The BMA has offered its staff a 1.5% basic pay rise plus a one off 0.5% Performance Related Pay that most staff will not get, says the GMB.

The GMB says this is far below offers that have been awarded in comparable organisations across the sector.

As well, the final pay offer for this year was made in the context of vastly increased workloads due to the NHS pensions issue, which the BMA is fighting on behalf of its own members.

Many additional hours and effort were put into the doctors’ ballot and day of action by BMA staff.

James Edwards and Joel Turner said: ‘This strike action is not just over pay, it’s about getting respect for our union and at work.

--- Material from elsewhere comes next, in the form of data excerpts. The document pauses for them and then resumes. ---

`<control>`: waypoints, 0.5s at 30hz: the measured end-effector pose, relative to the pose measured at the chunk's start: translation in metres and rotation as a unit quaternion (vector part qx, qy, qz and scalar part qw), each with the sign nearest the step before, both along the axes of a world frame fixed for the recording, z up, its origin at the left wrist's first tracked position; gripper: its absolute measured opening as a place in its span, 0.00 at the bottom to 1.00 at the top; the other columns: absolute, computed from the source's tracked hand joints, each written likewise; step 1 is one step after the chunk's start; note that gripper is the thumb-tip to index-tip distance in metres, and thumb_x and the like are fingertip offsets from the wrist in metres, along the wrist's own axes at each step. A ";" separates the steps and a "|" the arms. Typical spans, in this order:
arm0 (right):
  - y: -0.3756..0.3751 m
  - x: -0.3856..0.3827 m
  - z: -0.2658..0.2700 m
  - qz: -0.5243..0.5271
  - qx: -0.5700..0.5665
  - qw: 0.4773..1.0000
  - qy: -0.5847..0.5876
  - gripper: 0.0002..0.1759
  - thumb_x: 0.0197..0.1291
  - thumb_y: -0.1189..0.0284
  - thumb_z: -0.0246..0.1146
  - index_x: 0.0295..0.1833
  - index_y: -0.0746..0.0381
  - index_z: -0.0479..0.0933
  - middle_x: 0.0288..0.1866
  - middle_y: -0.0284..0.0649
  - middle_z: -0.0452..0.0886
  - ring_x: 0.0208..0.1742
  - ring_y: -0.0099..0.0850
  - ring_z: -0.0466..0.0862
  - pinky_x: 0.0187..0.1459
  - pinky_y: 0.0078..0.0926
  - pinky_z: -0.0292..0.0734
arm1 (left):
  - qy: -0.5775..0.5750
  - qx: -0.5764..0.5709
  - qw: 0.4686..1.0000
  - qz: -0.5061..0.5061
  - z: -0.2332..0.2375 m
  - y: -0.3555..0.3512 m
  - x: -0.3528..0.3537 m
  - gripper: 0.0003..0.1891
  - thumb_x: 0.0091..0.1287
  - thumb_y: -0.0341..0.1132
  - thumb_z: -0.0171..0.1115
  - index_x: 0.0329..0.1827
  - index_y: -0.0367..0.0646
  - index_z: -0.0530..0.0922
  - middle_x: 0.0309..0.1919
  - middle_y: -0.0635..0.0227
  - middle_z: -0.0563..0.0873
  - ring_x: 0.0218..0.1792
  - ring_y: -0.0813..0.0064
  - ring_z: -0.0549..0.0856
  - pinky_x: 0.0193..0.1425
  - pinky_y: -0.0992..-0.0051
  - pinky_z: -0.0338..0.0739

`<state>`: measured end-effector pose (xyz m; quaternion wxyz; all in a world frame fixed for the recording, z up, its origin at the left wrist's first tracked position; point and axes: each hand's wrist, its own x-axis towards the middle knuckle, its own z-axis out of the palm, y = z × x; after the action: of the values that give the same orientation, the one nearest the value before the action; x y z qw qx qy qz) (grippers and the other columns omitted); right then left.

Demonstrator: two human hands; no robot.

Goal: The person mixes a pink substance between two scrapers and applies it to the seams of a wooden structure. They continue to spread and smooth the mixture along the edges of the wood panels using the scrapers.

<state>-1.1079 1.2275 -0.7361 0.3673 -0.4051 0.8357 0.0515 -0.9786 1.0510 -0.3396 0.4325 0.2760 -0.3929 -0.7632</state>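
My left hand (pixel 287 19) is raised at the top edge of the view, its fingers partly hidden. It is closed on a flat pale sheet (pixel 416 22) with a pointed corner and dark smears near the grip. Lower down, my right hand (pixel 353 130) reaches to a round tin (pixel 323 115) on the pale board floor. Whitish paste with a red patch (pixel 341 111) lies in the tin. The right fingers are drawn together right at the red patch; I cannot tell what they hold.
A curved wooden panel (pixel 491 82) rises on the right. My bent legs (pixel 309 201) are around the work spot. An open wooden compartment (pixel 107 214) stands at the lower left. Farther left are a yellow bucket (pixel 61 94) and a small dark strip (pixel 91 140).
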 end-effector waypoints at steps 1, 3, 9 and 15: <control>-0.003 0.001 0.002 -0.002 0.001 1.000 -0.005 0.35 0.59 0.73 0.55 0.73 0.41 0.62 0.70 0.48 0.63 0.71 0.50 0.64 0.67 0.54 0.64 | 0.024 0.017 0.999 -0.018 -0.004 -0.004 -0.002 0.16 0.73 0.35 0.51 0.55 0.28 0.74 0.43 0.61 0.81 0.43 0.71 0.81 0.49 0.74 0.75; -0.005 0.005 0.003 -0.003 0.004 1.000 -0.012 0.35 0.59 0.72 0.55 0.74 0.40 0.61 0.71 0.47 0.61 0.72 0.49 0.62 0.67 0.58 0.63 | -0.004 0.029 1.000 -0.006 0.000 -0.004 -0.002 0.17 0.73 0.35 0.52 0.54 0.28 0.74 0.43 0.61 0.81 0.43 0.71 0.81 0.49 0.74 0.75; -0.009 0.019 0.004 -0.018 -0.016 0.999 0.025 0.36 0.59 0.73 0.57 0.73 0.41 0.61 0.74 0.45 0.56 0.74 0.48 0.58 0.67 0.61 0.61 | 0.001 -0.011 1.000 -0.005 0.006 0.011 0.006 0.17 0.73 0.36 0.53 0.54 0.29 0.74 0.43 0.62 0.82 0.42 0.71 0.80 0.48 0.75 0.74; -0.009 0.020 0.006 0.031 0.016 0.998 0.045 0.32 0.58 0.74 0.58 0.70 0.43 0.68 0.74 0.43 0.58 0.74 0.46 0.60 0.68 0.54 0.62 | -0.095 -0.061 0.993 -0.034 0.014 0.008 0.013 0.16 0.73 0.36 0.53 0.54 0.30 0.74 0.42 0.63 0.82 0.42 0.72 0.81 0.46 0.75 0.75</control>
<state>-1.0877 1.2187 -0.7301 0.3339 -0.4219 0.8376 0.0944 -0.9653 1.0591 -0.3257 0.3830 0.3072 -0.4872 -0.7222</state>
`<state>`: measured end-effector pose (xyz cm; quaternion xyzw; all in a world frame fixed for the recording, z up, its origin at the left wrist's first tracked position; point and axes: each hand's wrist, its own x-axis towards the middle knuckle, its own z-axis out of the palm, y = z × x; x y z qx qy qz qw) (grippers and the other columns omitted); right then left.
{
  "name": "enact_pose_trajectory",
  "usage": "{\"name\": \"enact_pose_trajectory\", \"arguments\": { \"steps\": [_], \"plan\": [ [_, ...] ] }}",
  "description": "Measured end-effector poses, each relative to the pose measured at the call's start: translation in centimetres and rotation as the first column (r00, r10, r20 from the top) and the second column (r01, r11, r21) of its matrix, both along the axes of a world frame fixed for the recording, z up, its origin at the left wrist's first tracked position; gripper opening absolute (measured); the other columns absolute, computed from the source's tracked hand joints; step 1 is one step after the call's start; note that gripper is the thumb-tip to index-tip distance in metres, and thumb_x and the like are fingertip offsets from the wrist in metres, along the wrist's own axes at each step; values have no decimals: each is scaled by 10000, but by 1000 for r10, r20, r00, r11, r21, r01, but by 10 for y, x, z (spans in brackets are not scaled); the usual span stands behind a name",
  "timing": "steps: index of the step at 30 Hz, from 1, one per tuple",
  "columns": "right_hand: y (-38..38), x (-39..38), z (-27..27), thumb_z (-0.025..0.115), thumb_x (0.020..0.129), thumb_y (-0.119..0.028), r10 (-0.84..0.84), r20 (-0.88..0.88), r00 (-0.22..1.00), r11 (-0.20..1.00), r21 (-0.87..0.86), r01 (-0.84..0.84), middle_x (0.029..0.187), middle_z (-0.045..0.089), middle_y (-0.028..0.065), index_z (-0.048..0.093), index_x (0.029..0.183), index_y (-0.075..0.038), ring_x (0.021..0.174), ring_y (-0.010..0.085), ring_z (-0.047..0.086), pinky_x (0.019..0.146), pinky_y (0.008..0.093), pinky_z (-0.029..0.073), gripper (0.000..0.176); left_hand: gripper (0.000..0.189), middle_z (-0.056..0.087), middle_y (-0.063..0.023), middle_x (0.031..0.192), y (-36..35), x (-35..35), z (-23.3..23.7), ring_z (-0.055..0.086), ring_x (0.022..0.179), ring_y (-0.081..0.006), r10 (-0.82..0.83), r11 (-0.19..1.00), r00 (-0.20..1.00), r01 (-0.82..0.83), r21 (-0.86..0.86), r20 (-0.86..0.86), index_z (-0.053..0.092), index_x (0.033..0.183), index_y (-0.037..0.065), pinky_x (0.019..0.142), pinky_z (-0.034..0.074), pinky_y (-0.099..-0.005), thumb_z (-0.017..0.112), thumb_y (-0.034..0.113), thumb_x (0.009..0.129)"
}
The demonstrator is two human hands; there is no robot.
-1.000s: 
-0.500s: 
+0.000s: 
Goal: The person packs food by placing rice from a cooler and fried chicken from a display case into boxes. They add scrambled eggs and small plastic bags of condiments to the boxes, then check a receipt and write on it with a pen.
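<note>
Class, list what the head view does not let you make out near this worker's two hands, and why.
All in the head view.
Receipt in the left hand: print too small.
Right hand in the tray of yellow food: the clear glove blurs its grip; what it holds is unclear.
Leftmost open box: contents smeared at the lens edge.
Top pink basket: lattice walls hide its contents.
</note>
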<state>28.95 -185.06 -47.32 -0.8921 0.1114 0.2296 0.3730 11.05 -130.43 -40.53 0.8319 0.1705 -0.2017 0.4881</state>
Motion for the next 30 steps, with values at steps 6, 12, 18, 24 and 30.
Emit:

‘What the BMA are asking from the government for their members, is the same as what we are asking from them for ours, “meaningful negotiations” over our pay issues’.

The BMA staff are further incensed that the BMA has deducted full pay at a punitive rate for staff who took industrial action on 20 June, ignoring the many hours of unpaid additional work staff did in the weeks leading up to the doctors own industrial action, and contrary to the many deals negotiated by BMA staff which resulted in no pay deductions for doctors when they took action.

The GMB Convener said: ‘The strike is going very well. Picket lines are solid across the country and we have closed several BMA offices. The main forces are in Edinburgh where the BMA are meeting.

‘There has been good support from BMA members.

‘We are insisting the BMA come back with a more reasonable offer than the 1.5%. Most staff will get less.’

A GMB statement said the BMA was not in a state of financial crisis and currently has its highest ever membership rate (150,000) following a determined recruitment drive by its staff.

It has over £70 million in reserves and has received ‘a very substantial sum of money for the hire of meeting rooms at BMA House by an international sports brand during the Olympics, causing disruption to the working lives of BMA staff.’